Перед полуночью одно за другим погаснут окна в соседних бараках. Вот только что был на черном фоне ночи светящийся четкий квадрат. Миг, и нет его. Проурчит на площади последний автобус; я мысленно представляю себе, как позевывает в нем уставшая за смену кондукторша с тяжелой кожаной сумкой через плечо и как на сиденьях уткнули носы в воротники запоздалые пассажиры.
Потом женский голос в наушниках пожелает спокойной ночи, отзвучит гимн, наступит глубочайшая тишина. Такая глубокая, что, кажется, физически начинаешь ощущать реальность бездонных космических пространств.
...А на кремлевских башнях, наверное, только что включили прожекторы, и в их белесом широком мерцании вспыхивает пламень звезд.
А Катя лежит и читает, время от времени приподнимая голову и чутко прислушиваясь, не проснулась ли в соседней комнате беспокойная внучка.
А в театре, в моем театре, рабочие разбирают после спектакля громоздкие декорации и пожилой, грузный вахтер дядя Костя ходит по фойе и коридорам, бубня себе что-то под нос и один за другим поворачивая выключатели.
Есть испытанный способ уснуть: считать до тысячи. Если не поможет — еще раз. Еще...
— Дьявол, как нога затекла!
— Тебе что-нибудь нужно, Кирьяныч? — Чуткий Лукин подымает голову с подушки.
— Нет-нег, спасибо. Ничего. Спи.
На исходе четвертой недели я не выдержал.

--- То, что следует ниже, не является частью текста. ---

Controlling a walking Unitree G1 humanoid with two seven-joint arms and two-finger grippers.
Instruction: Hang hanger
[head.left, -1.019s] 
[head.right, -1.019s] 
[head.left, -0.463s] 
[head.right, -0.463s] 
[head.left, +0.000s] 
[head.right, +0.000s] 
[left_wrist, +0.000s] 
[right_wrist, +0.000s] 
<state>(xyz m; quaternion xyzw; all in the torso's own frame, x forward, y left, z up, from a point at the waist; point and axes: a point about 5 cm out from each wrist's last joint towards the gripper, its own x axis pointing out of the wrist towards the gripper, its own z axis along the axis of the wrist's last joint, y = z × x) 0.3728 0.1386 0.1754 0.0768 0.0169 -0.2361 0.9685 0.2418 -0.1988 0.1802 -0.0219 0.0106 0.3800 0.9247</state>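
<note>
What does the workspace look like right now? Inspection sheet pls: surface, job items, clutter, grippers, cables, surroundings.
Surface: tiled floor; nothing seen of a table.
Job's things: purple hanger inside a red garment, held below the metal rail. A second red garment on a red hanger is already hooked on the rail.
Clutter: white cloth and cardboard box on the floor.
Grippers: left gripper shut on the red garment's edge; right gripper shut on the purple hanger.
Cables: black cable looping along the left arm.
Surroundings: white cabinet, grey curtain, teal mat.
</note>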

Каждому из нас, чтобы принять решение, нужен какой-нибудь побудительный мотив. Вот и я внушил себе, что мне сейчас необходим, абсолютно необходим томик пьес Шеридана. Спроси кто — зачем он мне, этот Шеридан,— я вряд ли сумел бы что-нибудь ответить.
Но решение есть решение.
Вскоре после ухода Галочки-Галины Борисовыми кусачками я передавил гуппер, державший мою ногу на весу, кое-как обулся. Нашарил самодельный костыль, припасенный для меня Лукиным, и встал.
А что вы думаете: встал! Ботинок не жмет, нога вроде не болит.
Но, оказывается, все не так-то просто. Потолок в бараке вдруг пошел, пошел, пошел надо мной этакой стремительной каруселью, но часовой стрелке, да все быстрее, быстрее. Неприятное ощущение!